When you want something so bad, it just won't happen the way you want it to.

I should know that already but I still make the same mistake sometimes.

But I know better now.

Though my intentions are good, I have to stop putting so much pressure on myself to succeed.

Of course, some people would see it as a way to motivate oneself.

I personally feel that if you get VERY upset and your whole day is ruined each time you fail, then something needs to be changed.

Nothing is worth sacrificing your happiness and health, no matter how great your intentions are.

So I shall take it slow for now.

I am still doing it for my family - my husband and BamBim, Insya Allah.

But I need to stop being angry each time I am faced with a failure.

I will succeed and I know that.
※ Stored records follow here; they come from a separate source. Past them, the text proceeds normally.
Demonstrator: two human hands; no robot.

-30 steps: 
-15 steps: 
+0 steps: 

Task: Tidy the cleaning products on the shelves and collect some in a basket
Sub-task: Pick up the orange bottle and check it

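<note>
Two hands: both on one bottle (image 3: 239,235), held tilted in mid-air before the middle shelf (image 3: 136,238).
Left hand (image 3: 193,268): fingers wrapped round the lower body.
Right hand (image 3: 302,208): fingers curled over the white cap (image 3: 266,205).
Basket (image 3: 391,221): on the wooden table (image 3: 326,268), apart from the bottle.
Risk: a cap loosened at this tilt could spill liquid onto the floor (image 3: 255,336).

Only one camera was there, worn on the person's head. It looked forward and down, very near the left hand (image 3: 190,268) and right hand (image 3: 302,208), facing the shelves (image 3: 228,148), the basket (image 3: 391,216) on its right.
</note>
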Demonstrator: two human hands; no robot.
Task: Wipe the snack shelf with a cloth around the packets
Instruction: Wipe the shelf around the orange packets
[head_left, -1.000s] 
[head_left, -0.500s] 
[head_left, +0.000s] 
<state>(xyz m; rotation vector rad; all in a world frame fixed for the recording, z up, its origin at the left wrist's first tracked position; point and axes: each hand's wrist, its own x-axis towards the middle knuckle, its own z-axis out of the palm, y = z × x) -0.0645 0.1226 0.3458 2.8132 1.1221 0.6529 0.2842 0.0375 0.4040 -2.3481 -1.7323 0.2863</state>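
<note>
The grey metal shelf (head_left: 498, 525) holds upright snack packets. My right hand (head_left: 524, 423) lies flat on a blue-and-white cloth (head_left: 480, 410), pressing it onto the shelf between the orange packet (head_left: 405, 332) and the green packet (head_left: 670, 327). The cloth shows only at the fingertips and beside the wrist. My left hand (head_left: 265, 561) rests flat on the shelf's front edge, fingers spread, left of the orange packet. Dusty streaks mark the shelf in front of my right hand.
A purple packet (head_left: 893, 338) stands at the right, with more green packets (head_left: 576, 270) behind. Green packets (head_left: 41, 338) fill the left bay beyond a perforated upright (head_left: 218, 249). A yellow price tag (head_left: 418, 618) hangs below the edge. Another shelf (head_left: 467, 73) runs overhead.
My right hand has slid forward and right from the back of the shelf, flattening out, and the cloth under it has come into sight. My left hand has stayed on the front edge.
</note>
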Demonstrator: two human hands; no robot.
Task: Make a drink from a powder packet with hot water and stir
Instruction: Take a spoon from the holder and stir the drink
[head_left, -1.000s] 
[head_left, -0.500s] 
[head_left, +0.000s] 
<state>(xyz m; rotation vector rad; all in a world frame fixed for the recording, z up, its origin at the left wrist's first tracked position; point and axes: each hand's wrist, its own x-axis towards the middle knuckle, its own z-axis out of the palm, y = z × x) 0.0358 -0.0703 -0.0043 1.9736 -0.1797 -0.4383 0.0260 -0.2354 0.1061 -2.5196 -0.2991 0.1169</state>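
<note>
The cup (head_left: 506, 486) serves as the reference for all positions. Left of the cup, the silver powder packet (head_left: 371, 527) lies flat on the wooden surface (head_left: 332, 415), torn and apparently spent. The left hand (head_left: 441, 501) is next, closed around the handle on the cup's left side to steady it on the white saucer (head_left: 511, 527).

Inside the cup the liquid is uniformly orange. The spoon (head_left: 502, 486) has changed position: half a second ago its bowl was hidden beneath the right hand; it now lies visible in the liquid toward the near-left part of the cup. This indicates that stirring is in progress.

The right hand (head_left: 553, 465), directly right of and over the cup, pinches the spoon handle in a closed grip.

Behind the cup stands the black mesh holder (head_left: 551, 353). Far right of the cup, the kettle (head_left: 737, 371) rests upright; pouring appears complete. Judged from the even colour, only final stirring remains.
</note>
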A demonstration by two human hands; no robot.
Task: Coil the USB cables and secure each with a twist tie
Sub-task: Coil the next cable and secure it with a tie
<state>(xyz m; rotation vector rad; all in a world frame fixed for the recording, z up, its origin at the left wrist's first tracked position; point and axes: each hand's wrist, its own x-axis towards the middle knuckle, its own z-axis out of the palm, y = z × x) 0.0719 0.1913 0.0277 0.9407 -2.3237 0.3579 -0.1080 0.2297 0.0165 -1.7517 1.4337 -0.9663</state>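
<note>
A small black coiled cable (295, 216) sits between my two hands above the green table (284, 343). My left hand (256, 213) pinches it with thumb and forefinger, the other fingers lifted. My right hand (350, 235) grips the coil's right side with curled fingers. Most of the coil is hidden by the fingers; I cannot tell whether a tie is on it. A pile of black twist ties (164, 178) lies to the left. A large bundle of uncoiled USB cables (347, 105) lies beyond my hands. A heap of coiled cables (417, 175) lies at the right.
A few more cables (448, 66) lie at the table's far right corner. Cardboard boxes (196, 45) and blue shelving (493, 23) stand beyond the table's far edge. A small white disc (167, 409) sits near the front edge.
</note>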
Insya Allah.

Though it is hard to come to terms with setbacks, I will persevere.

I will take it easy on myself and the people around me.

Anyways, it is not about how fast you reach your goal, but rather it's about whether you get back on your feet each time you fall.

I will succeed.

Insya ALLAH.

Monday, November 1, 2010

BUMPer

For some reason, everyone seems to have a problem with my dressing.

They seem to think that the idea of showing off my bump is disgusting.

It is not like I am exposing 3/4 of my tummy for the world to see.

I just like the idea of seeing my round tummy ... and well, I'm darn proud of it!

Is that a crime?!?!

"Eh, why you wear so tight? Later your baby cannot move you know. Poor thing lah the baby. Don't wear so tight lah."

Why in the world would I want to harm my unborn baby just so I can show off my bump?!?!

Like what the ...?!?!?!

Do they really think I am THAT dumb?!

I mean before BamBim could feel any discomfort from my tight top, I would probably be fidgeting in my seat!

That was exactly how I felt when I wore the maternity pants that Kakak so kindly lent to me.

Those same pants could fit her up to full term but a month ago, I was extremely uncomfortable because it was tight on me.

Like super tight!

I was standing the whole day because sitting down would make it even tighter.

Argh!

I wish people would just leave me alone.

At least, if you want to share your comments, do it constructively.